## Exercise description
Would you copy only the lines below, beginning with the one that contains "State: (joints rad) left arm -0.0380" and running through the last entry line?

## Items listed in a dataset

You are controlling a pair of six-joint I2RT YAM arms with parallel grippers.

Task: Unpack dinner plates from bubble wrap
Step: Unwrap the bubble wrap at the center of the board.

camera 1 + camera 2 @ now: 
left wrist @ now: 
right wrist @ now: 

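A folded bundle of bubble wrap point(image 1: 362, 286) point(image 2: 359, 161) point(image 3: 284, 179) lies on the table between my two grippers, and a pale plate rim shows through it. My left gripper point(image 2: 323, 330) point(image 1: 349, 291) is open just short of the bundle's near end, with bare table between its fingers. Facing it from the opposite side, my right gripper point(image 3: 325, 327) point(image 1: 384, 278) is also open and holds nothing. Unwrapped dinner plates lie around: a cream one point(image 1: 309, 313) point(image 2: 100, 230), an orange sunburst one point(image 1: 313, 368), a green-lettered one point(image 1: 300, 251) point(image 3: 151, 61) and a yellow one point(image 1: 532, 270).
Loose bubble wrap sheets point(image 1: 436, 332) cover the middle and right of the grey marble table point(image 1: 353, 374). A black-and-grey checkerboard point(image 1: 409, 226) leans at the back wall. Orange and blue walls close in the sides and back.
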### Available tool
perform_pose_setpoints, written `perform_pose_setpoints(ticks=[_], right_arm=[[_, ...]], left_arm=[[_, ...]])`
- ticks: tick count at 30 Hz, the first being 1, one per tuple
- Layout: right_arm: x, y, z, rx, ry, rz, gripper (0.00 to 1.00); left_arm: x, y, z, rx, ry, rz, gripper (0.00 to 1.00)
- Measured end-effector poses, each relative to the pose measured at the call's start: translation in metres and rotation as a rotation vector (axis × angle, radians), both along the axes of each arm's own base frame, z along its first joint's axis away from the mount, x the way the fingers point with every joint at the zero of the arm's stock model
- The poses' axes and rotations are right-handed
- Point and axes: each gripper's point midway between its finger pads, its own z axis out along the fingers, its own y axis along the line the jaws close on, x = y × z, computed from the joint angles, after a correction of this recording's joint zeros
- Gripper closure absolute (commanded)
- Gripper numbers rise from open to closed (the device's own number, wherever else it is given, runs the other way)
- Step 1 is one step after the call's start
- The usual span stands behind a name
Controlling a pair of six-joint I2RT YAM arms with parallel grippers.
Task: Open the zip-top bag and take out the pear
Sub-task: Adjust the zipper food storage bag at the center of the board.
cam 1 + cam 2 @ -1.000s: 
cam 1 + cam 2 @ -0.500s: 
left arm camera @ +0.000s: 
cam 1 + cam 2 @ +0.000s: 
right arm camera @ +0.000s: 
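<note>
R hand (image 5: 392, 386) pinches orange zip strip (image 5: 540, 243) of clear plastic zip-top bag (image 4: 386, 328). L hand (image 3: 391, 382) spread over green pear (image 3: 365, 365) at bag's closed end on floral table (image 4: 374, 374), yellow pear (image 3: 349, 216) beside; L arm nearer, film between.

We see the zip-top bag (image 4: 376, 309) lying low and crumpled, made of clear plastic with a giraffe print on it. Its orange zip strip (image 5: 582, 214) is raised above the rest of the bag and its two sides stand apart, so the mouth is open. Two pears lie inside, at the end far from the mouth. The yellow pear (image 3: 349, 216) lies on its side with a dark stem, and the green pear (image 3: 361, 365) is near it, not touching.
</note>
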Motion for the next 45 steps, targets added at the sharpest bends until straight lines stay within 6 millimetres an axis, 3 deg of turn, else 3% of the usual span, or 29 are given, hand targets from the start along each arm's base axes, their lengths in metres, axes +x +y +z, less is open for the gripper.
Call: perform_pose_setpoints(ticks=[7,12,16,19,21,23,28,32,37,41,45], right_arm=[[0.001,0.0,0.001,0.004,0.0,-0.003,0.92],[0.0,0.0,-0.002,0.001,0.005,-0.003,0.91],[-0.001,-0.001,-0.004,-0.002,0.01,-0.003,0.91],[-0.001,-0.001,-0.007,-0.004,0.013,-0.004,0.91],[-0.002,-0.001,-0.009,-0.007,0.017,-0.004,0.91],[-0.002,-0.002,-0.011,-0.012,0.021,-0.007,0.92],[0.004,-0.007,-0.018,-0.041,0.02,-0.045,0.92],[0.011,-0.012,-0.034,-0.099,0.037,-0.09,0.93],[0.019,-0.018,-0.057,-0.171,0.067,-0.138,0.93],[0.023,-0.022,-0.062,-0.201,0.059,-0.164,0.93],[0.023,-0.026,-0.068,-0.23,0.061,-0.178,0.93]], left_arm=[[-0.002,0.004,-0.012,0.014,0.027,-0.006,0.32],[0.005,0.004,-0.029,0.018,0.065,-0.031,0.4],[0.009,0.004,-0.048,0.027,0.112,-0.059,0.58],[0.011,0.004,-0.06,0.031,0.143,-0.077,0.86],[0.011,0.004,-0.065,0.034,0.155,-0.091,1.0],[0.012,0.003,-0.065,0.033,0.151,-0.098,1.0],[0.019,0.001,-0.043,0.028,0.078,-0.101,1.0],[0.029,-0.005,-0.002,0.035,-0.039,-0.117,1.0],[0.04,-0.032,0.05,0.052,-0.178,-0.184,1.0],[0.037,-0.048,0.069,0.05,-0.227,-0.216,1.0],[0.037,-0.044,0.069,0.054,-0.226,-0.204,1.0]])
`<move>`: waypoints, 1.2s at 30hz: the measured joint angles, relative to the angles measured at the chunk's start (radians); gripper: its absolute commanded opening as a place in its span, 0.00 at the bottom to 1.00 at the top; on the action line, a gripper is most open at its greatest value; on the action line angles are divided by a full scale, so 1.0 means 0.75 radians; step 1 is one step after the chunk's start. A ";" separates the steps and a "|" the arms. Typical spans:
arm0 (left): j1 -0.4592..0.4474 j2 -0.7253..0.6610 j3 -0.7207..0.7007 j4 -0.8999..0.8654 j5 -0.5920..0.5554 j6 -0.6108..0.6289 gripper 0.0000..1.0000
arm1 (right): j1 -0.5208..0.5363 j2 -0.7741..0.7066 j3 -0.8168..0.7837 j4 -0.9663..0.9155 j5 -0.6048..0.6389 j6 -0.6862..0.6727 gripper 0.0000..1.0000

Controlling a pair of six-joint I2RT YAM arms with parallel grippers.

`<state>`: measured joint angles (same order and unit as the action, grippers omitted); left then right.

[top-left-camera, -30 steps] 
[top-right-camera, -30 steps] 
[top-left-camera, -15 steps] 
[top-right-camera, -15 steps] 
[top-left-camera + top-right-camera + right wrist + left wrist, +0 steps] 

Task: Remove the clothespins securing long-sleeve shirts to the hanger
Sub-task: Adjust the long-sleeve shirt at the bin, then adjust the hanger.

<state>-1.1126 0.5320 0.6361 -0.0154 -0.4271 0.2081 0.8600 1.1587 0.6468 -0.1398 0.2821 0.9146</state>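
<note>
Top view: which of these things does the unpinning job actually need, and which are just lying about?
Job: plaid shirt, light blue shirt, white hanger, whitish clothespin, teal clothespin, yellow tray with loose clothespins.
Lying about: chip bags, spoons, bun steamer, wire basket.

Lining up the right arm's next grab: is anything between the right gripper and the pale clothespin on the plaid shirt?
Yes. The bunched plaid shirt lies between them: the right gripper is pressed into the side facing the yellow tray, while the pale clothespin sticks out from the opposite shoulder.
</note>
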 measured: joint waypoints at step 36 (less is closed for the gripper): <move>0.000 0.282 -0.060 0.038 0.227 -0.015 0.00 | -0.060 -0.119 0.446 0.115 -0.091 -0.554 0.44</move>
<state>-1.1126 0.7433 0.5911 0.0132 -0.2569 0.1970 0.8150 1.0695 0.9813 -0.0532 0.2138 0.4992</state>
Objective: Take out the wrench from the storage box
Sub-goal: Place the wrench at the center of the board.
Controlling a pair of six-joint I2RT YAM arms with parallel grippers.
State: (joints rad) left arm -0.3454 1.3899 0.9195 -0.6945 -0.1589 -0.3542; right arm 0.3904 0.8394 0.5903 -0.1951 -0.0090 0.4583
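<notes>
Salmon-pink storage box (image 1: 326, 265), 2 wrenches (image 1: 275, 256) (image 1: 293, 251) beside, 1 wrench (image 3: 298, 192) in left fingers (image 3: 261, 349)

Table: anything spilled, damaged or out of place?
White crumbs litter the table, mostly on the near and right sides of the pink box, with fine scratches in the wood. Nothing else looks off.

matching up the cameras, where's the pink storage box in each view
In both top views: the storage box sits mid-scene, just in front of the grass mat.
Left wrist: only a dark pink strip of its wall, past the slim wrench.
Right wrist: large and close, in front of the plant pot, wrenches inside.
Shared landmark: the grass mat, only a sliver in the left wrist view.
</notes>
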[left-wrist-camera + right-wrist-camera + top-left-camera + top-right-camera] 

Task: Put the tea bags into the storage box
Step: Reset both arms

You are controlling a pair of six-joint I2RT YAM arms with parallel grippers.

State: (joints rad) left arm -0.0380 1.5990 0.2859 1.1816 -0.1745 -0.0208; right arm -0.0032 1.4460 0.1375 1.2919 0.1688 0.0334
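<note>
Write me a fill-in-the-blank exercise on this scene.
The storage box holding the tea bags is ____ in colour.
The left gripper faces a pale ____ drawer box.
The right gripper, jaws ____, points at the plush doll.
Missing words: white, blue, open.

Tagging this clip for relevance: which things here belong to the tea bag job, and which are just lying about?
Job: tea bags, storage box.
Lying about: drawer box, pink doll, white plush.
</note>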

## Finished task
State: (joints rad) left arm -0.0380 1.5990 0.2859 1.1816 -0.1745 -0.0208; right arm -0.0032 1.4460 0.1375 1.2919 0.1688 0.0334
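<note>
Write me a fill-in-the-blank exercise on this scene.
The storage box holding the tea bags is ____ in colour.
The left gripper faces a pale ____ drawer box.
The right gripper, jaws ____, points at the plush doll.
Missing words: white, blue, open.

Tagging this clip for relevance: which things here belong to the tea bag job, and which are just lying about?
Job: tea bags, storage box.
Lying about: drawer box, pink doll, white plush.
</note>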

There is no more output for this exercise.